A classic and surprisingly gentle 'Pastorale'
Santa Fe Listener | Santa Fe, NM USA | 06/18/2006
(4 out of 5 stars)
"In the early stereo era American critics swore by Bruno Walter's account of Beethoven's 'Pastorale' Sym. for Columbia, while their British counterparts favored this 1957 Klemperer recording on EMI. Something in Walter's spirit clicked so perfectly with the Sixth that his account is unique, but this is a flowing, sometimes slow, surprisingly gentle account from Klemperer. Comentators keep parroting the same adjectives (granitic, rock-like, solid, serious) to describe his conducting style, but Klemperer wasn't so monochromatic. He finds a great deal of color in every movement.
If you're accustomed to the old-fashioned way of playing the Beethoven Sixth, Klemperer's first and second movement won't sound as stately as they must to younger listeners. Balance and detail are lovely. I don't like how he slows down the Scherzo, misisng all the humor and hardly giving us a jolly rustic dance. The storm movement is a bit underplayed, too, but the sublime hymn-like theme in the finale is beautifuly phrased, as is the whole movement.
The fillers are almost the best thing in this reissue. We get three overtures--Prometheus, Egmont, and Coriolan--done in a weighty heroic styl. No one was better at it than Klemperer. In addition there are three incidental numbers from Egmont, including two brilliantly sung arias by the young Birgit Nilsson. The sonics for the CD are the latest from EMI but not an advance over the previous 'Klemperer Legacy' series."

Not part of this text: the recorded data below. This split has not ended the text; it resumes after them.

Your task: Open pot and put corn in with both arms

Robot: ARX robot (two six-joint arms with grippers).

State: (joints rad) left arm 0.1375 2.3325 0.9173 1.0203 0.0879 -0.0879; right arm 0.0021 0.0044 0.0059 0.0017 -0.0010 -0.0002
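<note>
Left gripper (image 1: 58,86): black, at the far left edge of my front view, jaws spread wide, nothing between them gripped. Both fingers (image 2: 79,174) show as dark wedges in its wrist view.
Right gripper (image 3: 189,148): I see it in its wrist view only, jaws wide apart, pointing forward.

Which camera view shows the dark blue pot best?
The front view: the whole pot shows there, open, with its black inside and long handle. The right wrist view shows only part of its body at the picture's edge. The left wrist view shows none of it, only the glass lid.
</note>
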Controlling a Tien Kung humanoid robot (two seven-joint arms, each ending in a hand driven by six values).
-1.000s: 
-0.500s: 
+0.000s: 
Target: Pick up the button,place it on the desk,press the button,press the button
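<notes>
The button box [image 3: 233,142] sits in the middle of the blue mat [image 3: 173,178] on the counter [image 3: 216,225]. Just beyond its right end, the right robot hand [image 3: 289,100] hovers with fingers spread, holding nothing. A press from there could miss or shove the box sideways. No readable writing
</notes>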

Klemp's Sixth: Nobody Does it Better Baby
J. Charles Percy | Hartford, CT | 10/13/2005
(5 out of 5 stars)
"No stranger to contraversey, Herr Klemperer creates quite a stir with this superlative rendering of Beethoven's pastoral hymn. What some technocrats find objectionable here is what ought to be admired most: Klemp's reverential "Scene by the Brook", and his iconoclastic third movement - a lander and not a sprint to the storm, as most others would have it. After hearing this recording, no other seems to suffice. If Beethoven had wanted a faster third movement, than strike me down but it appears that we must yield the point to Otto Klemperer. He was the finest Beethoven interpreter of his generation and a survives as a revelation to all of us who think they have exhausted the potentialities of Ludwig van Beethoven."
Should be in the short list for top recommendation
YIP Alex | 03/27/2009
(5 out of 5 stars)
"Famous readings include Bohm, Walter. However, Klemperer here produced what I imagine the sound and spirit that the composer wants, the last movement is particular fine. No reservations."